Problem: Your task is to gather the lines below that hold the string "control".
*** Source information Section Begins ***
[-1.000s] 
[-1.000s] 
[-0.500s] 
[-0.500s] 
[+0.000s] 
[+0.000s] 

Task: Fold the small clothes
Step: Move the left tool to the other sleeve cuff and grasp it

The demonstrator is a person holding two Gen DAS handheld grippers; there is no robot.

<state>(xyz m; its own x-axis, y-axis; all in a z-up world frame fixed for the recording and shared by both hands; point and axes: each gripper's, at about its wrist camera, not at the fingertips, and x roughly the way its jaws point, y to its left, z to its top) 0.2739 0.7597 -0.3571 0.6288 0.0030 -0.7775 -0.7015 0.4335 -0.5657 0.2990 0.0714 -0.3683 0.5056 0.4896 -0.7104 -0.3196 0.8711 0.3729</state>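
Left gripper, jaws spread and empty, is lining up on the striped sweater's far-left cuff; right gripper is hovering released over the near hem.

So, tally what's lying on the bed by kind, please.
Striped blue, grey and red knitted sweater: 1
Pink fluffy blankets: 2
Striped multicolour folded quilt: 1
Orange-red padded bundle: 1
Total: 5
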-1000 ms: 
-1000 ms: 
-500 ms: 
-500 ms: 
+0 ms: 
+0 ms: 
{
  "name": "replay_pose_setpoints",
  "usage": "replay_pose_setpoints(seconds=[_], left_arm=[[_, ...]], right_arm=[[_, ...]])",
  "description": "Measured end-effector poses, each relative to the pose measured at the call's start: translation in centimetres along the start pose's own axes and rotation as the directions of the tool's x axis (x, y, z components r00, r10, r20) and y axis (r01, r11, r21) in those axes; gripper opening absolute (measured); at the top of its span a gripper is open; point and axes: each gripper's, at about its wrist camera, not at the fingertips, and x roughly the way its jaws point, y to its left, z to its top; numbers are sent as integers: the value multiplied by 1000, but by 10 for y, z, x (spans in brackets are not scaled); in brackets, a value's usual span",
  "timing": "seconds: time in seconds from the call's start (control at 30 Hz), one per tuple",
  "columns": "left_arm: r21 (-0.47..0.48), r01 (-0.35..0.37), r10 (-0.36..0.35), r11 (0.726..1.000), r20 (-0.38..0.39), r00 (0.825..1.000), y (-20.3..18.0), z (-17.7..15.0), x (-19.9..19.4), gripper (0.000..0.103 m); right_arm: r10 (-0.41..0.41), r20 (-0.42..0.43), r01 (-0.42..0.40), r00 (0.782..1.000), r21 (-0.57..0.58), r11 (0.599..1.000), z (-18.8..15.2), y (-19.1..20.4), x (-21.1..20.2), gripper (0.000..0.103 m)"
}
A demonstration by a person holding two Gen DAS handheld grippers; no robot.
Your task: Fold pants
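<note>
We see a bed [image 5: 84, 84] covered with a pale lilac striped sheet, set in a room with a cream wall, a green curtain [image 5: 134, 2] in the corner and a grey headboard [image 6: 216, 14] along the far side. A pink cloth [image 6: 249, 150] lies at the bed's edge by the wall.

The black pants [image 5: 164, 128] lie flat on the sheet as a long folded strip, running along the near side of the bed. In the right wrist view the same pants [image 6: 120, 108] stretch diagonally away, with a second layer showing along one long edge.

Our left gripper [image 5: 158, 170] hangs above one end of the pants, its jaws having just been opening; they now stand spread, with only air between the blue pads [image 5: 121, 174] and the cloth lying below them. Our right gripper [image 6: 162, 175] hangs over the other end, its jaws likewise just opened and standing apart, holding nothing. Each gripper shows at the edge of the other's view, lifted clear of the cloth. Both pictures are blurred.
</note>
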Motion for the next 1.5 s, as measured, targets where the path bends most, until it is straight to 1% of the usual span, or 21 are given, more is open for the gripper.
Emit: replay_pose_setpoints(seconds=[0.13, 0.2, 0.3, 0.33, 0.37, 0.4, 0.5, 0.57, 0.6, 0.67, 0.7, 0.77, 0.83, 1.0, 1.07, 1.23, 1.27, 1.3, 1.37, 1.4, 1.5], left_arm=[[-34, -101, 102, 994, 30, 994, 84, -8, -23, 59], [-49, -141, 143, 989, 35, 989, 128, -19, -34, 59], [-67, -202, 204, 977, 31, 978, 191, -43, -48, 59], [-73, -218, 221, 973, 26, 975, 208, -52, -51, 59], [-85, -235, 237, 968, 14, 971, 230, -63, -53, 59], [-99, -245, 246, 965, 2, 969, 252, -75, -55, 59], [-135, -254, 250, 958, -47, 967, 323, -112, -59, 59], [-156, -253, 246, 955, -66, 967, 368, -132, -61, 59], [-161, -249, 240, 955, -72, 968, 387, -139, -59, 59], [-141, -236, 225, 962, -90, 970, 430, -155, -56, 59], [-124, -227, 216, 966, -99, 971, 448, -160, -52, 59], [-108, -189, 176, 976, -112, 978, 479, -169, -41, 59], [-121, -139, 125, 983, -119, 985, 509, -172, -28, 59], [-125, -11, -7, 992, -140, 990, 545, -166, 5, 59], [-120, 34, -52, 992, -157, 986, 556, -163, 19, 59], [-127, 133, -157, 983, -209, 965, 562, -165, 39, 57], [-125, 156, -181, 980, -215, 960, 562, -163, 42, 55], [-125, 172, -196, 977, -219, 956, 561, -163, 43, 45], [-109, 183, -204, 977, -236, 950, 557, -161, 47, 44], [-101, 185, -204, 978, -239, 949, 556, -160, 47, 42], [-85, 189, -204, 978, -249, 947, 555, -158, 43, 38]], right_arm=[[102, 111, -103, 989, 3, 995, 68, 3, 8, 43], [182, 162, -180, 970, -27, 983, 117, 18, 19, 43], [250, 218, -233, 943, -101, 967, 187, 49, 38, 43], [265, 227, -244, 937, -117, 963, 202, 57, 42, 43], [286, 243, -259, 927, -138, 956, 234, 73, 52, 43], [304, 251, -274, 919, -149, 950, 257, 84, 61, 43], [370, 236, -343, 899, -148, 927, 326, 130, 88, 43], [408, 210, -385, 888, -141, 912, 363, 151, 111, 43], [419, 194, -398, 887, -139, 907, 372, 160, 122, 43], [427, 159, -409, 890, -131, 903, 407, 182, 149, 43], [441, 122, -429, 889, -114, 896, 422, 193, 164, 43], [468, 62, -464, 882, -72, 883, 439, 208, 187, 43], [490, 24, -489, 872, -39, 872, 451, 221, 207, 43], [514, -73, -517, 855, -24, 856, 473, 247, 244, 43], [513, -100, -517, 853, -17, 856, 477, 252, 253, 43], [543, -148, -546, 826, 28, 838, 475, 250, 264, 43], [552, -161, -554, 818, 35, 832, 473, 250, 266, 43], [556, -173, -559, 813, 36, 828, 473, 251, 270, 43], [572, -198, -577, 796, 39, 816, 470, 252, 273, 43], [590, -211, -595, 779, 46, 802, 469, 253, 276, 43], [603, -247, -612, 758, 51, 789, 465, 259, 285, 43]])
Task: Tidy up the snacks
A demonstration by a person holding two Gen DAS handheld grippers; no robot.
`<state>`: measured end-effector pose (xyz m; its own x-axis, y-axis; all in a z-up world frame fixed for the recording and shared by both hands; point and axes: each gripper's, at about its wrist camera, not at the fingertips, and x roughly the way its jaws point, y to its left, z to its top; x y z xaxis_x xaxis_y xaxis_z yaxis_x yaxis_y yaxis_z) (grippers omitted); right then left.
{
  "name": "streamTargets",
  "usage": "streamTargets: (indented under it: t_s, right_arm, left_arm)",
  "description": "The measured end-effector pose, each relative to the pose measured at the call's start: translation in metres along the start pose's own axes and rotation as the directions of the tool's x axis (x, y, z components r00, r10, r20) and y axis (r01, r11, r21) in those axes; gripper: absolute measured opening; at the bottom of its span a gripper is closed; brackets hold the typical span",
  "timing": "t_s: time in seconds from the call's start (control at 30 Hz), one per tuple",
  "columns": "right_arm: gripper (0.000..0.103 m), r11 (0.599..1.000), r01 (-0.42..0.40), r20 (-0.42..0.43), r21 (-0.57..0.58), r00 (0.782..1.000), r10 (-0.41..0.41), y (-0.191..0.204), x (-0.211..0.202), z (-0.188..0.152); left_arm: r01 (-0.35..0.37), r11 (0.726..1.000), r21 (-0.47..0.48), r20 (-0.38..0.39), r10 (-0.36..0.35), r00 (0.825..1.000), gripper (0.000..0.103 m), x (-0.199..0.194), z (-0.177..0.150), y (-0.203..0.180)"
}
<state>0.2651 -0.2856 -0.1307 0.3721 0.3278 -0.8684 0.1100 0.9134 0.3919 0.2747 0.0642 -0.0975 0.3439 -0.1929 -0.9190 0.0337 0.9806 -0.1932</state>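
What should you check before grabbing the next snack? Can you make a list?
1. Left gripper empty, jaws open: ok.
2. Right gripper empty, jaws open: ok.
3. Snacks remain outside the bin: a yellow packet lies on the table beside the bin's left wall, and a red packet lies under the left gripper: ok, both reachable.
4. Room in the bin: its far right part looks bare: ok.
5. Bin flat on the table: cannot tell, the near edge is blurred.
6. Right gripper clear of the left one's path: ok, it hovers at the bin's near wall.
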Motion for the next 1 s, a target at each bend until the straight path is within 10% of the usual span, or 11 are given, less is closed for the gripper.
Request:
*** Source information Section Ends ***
Written response:
  "timing": "seconds: time in seconds from the call's start (control at 30 Hz), one per tuple",
  "timing": "t_s: time in seconds from the call's start (control at 30 Hz), one per tuple",

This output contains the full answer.